Friendly Ghost

@vogti is writing.

Initial Setup for the PocketC.H.I.P.

My good friend Albert told me from his newest toy: the PocketC.H.I.P.. The little Nerd in us was immediately convinced by its possibilities. And with 9$ its much cheaper than a RaspberryPi. It even has an onboard Bluetooth module!

Since he is pretty new to this whole SBC/Linux topic he asked me to help him with the initial setup, so we can start tinkering around with it.

This this a little manual how to work with the C.H.I.P. from remote, so you don’t need to plugin a Keyboard and attach it to a monitor. The only thing you’ll need to do is to attach it to a power supply.

Preparations on your main machine

The “main machine” is the machine you’ll use to connect to the PocketC.H.I.P. from remote.

At first you’ll need to create our SSH-Key pair:

$ ssh-keygen -t rsa -b 4096 -C "em@il-adre.ss"

You’ll be prompted where to save the keys - just hit enter and it will create them in ~/.ssh/id_rsa.

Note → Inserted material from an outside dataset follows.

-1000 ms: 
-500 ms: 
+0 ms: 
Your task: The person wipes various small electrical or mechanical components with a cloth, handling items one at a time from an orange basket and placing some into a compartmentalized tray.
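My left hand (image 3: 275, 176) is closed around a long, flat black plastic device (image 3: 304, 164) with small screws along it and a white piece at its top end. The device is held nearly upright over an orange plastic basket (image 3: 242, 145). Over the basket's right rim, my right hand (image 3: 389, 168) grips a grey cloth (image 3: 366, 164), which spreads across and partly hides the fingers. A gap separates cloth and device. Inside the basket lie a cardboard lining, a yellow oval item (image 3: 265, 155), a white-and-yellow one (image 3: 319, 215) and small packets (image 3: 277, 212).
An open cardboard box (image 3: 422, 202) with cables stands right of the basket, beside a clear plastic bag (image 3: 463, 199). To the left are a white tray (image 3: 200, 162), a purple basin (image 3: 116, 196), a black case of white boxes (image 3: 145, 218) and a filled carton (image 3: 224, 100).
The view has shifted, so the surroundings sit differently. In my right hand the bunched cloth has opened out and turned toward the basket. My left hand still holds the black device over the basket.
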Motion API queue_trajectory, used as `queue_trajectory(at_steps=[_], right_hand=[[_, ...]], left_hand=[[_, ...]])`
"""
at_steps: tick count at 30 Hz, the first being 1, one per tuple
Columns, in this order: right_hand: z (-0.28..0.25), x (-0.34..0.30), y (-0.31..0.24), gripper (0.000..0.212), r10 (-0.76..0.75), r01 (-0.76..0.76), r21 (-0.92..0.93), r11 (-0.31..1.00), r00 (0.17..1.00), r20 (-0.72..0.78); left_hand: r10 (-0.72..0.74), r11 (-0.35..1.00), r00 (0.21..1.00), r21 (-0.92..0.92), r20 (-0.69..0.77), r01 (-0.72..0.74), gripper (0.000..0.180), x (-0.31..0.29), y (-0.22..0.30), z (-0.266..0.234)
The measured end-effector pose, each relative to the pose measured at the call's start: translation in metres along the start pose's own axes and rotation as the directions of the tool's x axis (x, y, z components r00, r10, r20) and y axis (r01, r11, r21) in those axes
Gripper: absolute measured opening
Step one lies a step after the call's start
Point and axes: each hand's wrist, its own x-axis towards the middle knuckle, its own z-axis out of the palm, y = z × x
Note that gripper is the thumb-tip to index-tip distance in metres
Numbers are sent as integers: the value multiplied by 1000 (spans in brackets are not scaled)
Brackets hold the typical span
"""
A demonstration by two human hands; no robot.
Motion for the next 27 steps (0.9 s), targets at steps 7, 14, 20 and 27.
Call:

Furthermore you can define a passphrase, which is recommended but not necessary.

This will create your

  • private key in ~/.ssh/id_rsa
  • your public key in ~/.ssh/id_rsa.pub

Now we need to store the public key on your PocketC.H.I.P.. You could copy it to an USB-Stick and insert it on your Chip, or (assuming both machines are in the same network) you do it the fancy way: Go into your ~/.ssh directory and serve the directory.

$ cd ~/.ssh && python -m SimpleHTTPServer 8000

On PocketC.H.I.P. create an ~/.ssh directory:

$ mkdir .ssh/

And put the public key into a file called authrized_keys. Therefore I just download the public key from our just served directory like so:

$ curl -s <ip of your main machine>/id_rsa.pub > ~/.ssh/authorized_keys

Of course you could also copy & paste the content of your USB-Stick into the authorized_keys file.

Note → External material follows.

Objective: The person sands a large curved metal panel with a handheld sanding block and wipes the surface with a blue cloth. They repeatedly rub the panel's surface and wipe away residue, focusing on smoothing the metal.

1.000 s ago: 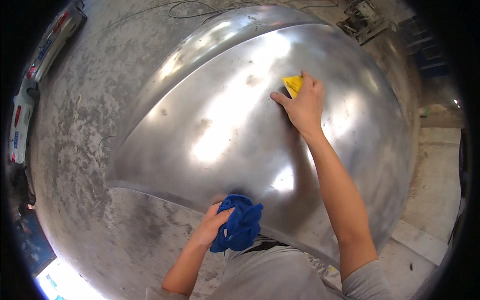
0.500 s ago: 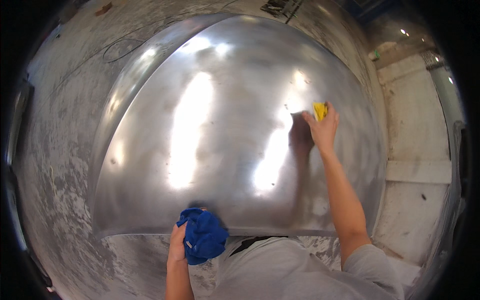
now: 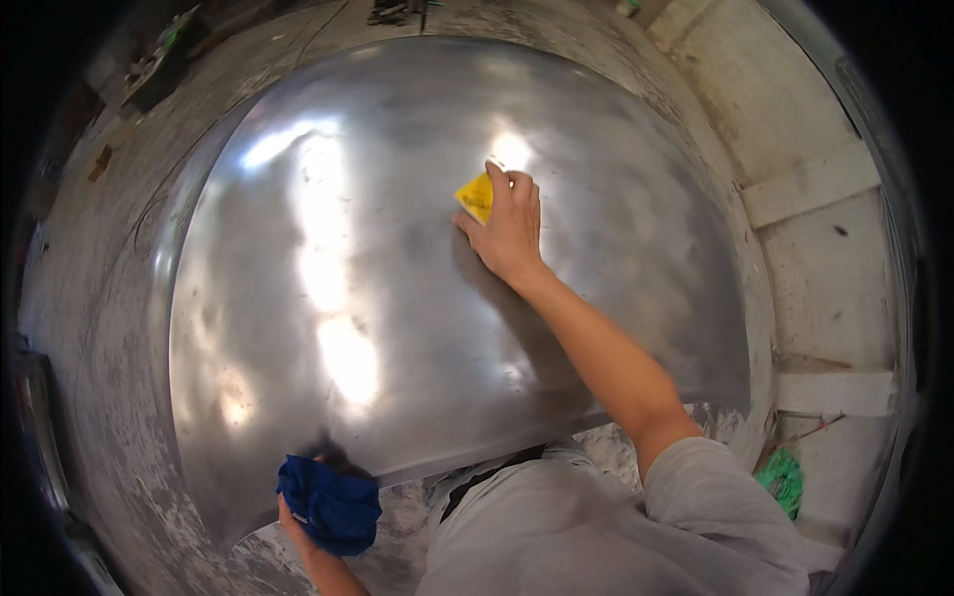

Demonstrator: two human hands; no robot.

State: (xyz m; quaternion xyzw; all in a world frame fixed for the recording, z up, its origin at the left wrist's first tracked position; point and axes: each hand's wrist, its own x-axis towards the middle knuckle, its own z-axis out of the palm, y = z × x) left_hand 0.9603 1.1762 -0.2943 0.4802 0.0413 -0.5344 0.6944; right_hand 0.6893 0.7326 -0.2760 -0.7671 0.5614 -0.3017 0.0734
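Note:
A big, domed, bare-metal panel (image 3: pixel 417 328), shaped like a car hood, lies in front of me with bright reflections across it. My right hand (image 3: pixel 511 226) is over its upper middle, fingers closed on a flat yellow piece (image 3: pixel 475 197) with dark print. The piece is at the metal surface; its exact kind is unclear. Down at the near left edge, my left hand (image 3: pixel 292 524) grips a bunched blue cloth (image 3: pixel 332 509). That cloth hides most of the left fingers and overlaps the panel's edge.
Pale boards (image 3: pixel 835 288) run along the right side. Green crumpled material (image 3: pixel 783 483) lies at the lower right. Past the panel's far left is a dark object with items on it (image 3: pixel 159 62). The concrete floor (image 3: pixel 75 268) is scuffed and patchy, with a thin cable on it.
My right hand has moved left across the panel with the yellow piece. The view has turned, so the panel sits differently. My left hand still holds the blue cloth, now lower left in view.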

Don’t know the IP of your main machine? You can read it out from ifconfig: ifconfig en1 | grep "inet” (the value en1 is depending on your network interface).

Preparing the PocketC.H.I.P.

To connect to your PocketC.H.I.P. via ssh you need to install an SSH Server:

$ sudo apt-get install openssh-server

The default configuration of openssh-server this package is totally sufficient for our use case, so we don’t necessarily need to adjust it. But if you want, you could do this in /etc/ssh/sshd_config.

Lets connect!

Now you should be able to connect from your main machine to your PocketC.H.I.P. via ssh:

$ ssh chip@<pocketchips ip>

Don’t know the IP of your PocketC.H.I.P.? You get it similar to the IP of your main machine: sudo ifconfig wlan0 | grep "inet addr”.

It´s very likely, that you will run into troubles while connecting: Unfortunately PocketC.H.I.P. has some unpractical power management settings, which leads to a bad/unreliable performance network performance when it comes to connections form outside (like SSH). Luckily there were other brave people which already ran into that problem and solved it:

The quick fix: just fire ping to e.g. google.com running in the background, to keep the machine busy:

$ ping google.com &

The (much better) fix: disable the power-management (instructions shamelessly taken over from the official repository!):

1. Get the prerequisit Linux package.

sudo apt-get install wireless-tools  

2. Verify that power management is turned on:

$ /sbin/iwconfig wlan0

You should see the line:

Power Management:on  

3. Get the shell script file onto CHIP and reboot:

$ sudo wget -O/etc/network/if-up.d/wlan_pwr http://fordsfords.github.io/wlan_pwr/wlan_pwr
$ sudo chmod +x /etc/network/if-up.d/wlan_pwr
$ sudo shutdown -r now

4. Test the package. Wait for C.H.I.P. to finish booting, and log back in. Then:

$ /sbin/iwconfig wlan0

You should see the line:

Power Management:off  

Now you should reliably be able to connect to your C.H.I.P..

Convenience & Security

So thats it for the main setup. The following steps are totally optional and don’t need to be done, since they are more fore convenience.

Change Hostname

Changing the Hostname of your PocketC.H.I.P. allows us to connect to it via:

$ ssh chip@<you name it>

Pretty handy when you have multiple devices and don’t want to remember every devices IP!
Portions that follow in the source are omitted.